I get unimodal distributions when I drop the model-estimated prior for pi in favor of a preset one. So that remains my best guess why your specific example ends up multi-modal. I doubt that it fully solves the problem of identifying the model, though. (Note that the x-axis should actually read pi, i.e. the item probabilities in log-odds.)

model{
    // Priors
    to_vector(pi) ~ normal(0, 5);
    target += gamma_lpdf(lambda | alpha_lambda, beta_lambda);
    alpha_lambda ~ cauchy(1,2.5);
    beta_lambda ~ cauchy(1,2.5);
    
    target += log_mix(nu, Ys);
}

1 Like

@spinkney sadly the ordering of pi doesnt work theoretically as it changes the structure of the model.

Thanks @simonbrauer , I tried with the change in priors, and result in some runs working fine and other dont. Still sensitive to starting values between runs

Coming back at this, saw this other post in the forum Latent class previous post where thet adjust the DINA model code

And after testing found that this method to estimate latent classes from binary data works well for increasing numbers of classes. With a small change in the constraints between C = 2 and C > 2.

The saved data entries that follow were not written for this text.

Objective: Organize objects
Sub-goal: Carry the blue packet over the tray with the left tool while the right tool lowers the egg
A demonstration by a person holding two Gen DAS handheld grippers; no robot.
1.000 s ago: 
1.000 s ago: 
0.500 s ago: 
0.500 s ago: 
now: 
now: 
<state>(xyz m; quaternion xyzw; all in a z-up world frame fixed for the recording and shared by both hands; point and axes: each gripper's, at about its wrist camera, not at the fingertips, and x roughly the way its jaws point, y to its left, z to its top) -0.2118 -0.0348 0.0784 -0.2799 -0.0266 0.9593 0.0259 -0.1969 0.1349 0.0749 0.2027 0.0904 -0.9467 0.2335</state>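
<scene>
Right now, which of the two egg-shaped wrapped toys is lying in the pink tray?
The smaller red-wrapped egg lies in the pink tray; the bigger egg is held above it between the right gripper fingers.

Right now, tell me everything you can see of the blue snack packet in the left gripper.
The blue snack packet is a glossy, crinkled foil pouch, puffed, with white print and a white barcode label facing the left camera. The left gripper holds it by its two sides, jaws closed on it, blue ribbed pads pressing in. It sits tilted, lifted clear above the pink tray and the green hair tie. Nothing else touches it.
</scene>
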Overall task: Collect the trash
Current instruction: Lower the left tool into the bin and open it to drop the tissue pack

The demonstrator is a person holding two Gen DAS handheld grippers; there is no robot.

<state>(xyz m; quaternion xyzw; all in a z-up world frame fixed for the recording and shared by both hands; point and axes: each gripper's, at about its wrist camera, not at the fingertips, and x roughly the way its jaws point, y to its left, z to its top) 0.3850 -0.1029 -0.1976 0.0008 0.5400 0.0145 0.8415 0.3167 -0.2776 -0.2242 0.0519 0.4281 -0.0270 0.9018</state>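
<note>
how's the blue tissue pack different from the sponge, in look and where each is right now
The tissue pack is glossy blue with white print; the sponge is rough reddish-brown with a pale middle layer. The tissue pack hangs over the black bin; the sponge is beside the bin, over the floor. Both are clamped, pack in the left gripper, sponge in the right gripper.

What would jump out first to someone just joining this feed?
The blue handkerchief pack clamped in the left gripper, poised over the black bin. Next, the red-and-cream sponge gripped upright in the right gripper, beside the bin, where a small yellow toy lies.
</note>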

I am not clear why this approach works but using the bernoulli_lpmf distribution doesnt work. I was looking to use the Stan distributions because that way its easier to combine different types of items, as for example this code only works for binary items

Here is the code for C=2

data {
  int<lower=1> I;                                     // number of items
  int<lower=1> J;                                     // number of respondents
  matrix[J, I] y;                                     // score for obs n
  int<lower=1> C;           // # of attribute profiles (latent classes) 
}
parameters {
  simplex[C] nu;
  vector<lower=0>[C] alpha_dir;
  // average intercept and main effect
  real mean_intercept;
  real<lower=0> mean_maineffect;
  // item level deviations from average effects
  real dev_intercept[I];
  real<lower=-mean_maineffect> dev_maineffect[I];
}

transformed parameters {
  matrix[I,C] pi;    // Probability of correct response for each class on each item
  vector[C] ps[J];
  real log_items[I];
  
  real intercept[I];
  real maineffect[I];
  vector[I] master_pi;
  vector[I] nonmaster_pi;
  
  for (i in 1:I) {
    intercept[i] = mean_intercept + dev_intercept[i];
    maineffect[i] = mean_maineffect + dev_maineffect[i];
    
    nonmaster_pi[i] = inv_logit(intercept[i]);
    master_pi[i] = inv_logit(intercept[i] + maineffect[i]);
  }
  
    // Probability of correct response for each class on each item
  for (c in 1:C) {
    for (i in 1:I) {
      pi[i,c] = master_pi[i]^(c - 1) * nonmaster_pi[i]^(1 - (c - 1));
    }
  }
  
      // Define model
  for (j in 1:J) {
    for (c in 1:C) {
      for (i in 1:I) {
        log_items[i] = y[j,i] * log(pi[i,c]) + (1 - y[j,i]) * log(1 - pi[i,c]);
      }
      ps[j][c] = sum(log_items);
    }
      }
  
}
model{

  // Priors
  nu ~ dirichlet(alpha_dir);
  alpha_dir ~ gamma(1, 0.5);
   
  mean_intercept ~ normal(0, 5);
  mean_maineffect ~ normal(0, 5);
  
  dev_intercept ~ normal(0, 3);
  dev_maineffect ~ normal(0, 3);
  
  target += log_mix(nu, ps);

}

And when C > 2, the parameter block changes to

parameters {
  simplex[C] nu;
  vector<lower=0>[C] alpha_dir;
  // average intercept and main effect
  real mean_intercept;
  real mean_maineffect; 
  // item level deviations from average effects
  real dev_intercept[I];
  real dev_maineffect[I]; 
}

And here is the R code for runing it

library(poLCA)
library(loo)
library(rstan)
options(mc.cores = parallel::detectCores())
rstan_options(auto_write = TRUE)

dat <- read.csv("https://stats.idre.ucla.edu/wp-content/uploads/2016/02/lca1.dat",
                  header=F)

colnames(dat) <- c("id", paste0("item",1:9))
head(dat)

apply(dat[,2:10], 2, table)

dat2 <- dat[,2:10]
head(dat2)

wide_data <- list(
  I = ncol(dat2),
  J = nrow(dat2),
  y = dat2,
  C = 3
)
  
pars <- c("nu","pi")
iter <- 1000
warmup <- iter - 500
wide_model <- stan(model_code=lca_wide, 
                   data = wide_data,
                   pars=pars,
                   chains = 3, 
                   iter = iter,
                   warmup = warmup)
wide_model

## results with poLCA
ch2 <- poLCA(cbind(item1, item2, item3, item4, item5, item6, item7, item8, item9)~1,
             dat2+1,nclass=4, maxiter=20000)
ch2

Now I am trying to adjust that approach to include categorical indicators with more than 2 answers, and continuous items

2 Likes

Interesting! I’m surprised it works better than other methods too. Interested in hearing what you learn as you extend it.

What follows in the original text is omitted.